El problema de Rodríguez Zapatero no es sólo que no tenga nada que hacer —que no lo tiene—, sino que además no sabe cómo hacerlo. Por eso, el hombre se apunta a un bombardeo.
A otros ex jefes de Gobierno les ofrecen substanciosas conferencias aquí, allá y acullá para que compartan experiencias y conocimientos, lo que no sucede en el caso que nos ocupa. Al parecer, el mundo considera que Zapatero no sabe nada que merezca ser conocido.
De ahí las escasas y poco airosas apariciones públicas de nuestro hombre. Hace poco fue la inesperada visita a un Raúl Castro en espera de jubilación forzosa.

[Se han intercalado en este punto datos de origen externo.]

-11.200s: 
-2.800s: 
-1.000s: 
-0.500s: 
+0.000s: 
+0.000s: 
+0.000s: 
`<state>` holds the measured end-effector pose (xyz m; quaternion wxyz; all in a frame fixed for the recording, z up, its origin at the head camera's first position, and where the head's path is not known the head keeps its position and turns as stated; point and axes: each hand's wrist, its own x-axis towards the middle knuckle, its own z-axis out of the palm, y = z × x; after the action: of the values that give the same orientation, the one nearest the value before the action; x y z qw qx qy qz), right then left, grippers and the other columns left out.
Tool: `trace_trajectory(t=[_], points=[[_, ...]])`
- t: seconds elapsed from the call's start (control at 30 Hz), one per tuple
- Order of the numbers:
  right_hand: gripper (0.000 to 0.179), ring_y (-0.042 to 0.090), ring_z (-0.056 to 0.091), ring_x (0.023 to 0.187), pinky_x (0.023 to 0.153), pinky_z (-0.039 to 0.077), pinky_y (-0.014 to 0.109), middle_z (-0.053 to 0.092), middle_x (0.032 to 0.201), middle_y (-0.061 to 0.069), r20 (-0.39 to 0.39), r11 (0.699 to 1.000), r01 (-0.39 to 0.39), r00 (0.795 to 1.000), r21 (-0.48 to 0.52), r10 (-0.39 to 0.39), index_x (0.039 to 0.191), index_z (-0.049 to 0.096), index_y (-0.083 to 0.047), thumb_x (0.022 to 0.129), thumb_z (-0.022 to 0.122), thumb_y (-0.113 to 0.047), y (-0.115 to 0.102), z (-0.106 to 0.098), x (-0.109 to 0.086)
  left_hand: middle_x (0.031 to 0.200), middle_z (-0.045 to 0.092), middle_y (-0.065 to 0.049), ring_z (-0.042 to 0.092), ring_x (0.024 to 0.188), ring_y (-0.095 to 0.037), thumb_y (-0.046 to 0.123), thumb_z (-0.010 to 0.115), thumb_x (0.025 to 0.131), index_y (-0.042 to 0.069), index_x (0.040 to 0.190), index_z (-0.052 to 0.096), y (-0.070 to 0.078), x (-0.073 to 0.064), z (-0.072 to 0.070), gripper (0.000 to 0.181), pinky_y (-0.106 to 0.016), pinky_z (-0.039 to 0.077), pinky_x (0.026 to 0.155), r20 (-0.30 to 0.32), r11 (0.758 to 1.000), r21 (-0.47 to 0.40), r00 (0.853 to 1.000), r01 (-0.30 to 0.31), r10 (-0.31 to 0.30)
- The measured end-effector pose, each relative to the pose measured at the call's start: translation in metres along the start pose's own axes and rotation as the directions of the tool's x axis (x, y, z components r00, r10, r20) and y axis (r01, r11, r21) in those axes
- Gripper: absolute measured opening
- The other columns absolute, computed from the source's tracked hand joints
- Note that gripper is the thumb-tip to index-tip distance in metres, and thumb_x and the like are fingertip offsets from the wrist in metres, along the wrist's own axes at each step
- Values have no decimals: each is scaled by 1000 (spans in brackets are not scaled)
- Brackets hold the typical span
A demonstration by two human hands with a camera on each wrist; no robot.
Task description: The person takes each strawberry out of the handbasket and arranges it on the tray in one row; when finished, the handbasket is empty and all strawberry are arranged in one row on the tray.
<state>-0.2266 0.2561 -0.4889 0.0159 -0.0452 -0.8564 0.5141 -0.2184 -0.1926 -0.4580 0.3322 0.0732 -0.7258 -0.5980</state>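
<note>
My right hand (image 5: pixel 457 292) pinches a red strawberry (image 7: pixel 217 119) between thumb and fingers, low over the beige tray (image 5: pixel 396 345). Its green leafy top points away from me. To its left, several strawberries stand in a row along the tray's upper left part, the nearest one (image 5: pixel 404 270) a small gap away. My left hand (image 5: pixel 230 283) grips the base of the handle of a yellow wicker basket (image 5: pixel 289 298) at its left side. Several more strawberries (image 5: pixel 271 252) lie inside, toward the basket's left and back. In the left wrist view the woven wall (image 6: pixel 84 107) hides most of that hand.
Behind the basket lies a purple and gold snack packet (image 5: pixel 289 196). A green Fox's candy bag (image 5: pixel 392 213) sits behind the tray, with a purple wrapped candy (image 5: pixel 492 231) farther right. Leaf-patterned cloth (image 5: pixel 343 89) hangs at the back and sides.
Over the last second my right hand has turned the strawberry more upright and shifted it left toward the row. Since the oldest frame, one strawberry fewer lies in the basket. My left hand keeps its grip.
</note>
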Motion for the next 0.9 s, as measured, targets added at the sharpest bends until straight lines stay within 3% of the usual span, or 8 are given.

Últimamente, su presencia en una reunión internacional en el Sahara, para mayor gloria del régimen de Mohamed VI y el atónito cabreo del Gobierno español, de su propio partido y de toda la comunidad internacional en desacuerdo con la pretendida anexión marroquí.
No es mucha actividad pública, no, pero es la que hay. Tampoco puede acusársele de incoherencia a nuestro ex Presidente, ya que cuando estuvo en ejercicio también fue contradiciéndose sobre la marcha, consiguiendo enfadar a propios y extraños para acabar siendo olvidado por todos.
Al menos, dada su inanidad, a Rodríguez Zapatero no hay que reprocharle corrupciones, malversaciones y otras prácticas irregulares. Si hubiese sido un sinvergüenza, habría hecho como el alemán Gerhard Schröder, quien tras conceder el monopolio de gas durante su mandato a los rusos, ha acabado con un puestazo y un sueldo a tono en Gazprom.
Claro que hasta para ser un bribón y un tunante hay que tener cualidades que, al parecer, no adornan precisamente a nuestro protagonista.